Dangerous dog shot

Dangerous dog shot
YOUNGSTOWN -- A pit bull menacing neighbors on East Dewey Avenue Saturday afternoon was shot by city police.
Police were responding to a call about 2 p.m. that the dog was chasing children and preventing people from leaving their homes when the dog charged at officers twice, reports stated.
Police and a dog warden chased the dog for 45 minutes and were unable to capture it. The dog charged a policeman near an abandoned house and the officer shot the dog with a shotgun, police said.
No people were in the area at the time of the shooting, police said.
Gambling panel member
PITTSBURGH (AP) -- Gov. Ed Rendell has named Sanford Rivers, Carnegie Mellon University's chief labor negotiator and a National Football League official, as the second of three members he will appoint to the state's new gambling commission.

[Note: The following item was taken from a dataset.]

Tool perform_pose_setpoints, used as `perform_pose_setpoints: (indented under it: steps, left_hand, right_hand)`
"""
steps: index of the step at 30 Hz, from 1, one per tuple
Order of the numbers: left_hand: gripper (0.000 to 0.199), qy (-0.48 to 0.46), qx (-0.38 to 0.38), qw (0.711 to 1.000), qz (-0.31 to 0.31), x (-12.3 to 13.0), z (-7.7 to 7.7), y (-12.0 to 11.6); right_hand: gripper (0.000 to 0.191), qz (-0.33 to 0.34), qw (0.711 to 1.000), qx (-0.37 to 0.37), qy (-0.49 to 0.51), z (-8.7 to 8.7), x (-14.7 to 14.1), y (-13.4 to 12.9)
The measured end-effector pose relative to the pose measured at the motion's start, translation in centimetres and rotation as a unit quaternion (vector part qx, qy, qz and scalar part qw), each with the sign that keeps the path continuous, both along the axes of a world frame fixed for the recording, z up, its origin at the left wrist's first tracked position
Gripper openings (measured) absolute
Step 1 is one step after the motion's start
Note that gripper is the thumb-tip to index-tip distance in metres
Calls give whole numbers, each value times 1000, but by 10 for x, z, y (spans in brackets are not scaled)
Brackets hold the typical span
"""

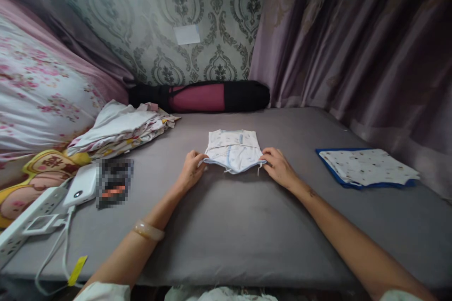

Rivers, 61, who has worked at Carnegie Mellon for 34 years, is now assistant vice president of enrollment and handles labor negotiations as well as student and faculty grievances. He has also been an NFL line official since 1989 after officiating at the high school and college level.
Rendell must make his third appointment by Sept. 4. Legislative leaders also have two remaining seats to fill.
Pennsylvania's new gambling law allows as many as 61,000 slot machines at the 14 gambling halls. Nearly half the gambling revenues are to be used to lower the residential property taxes that pay for public schools by about 20 percent.
Cleaning up town
UNIONTOWN, Pa. (AP) -- The multimillionaire who founded the 84 Lumber Co. has spearheaded -- and bankrolled -- a sweeping effort to clean up this city's downtown and lure new businesses into empty storefronts.
Joe Hardy, the 81-year-old entrepreneur who became a Fayette County commissioner in January, consulted with business and government leaders, held community meetings and then hand-picked a team.
Work started this spring and continued through the summer. Hardy and his team hope the businesses have a mass grand reopening in November, in time for the Christmas shopping season, said Bob Junk, the president of Hardy's new company, Commercial Center Associates LLC.
Hardy started by giving grants to business owners with solid plans to renovate.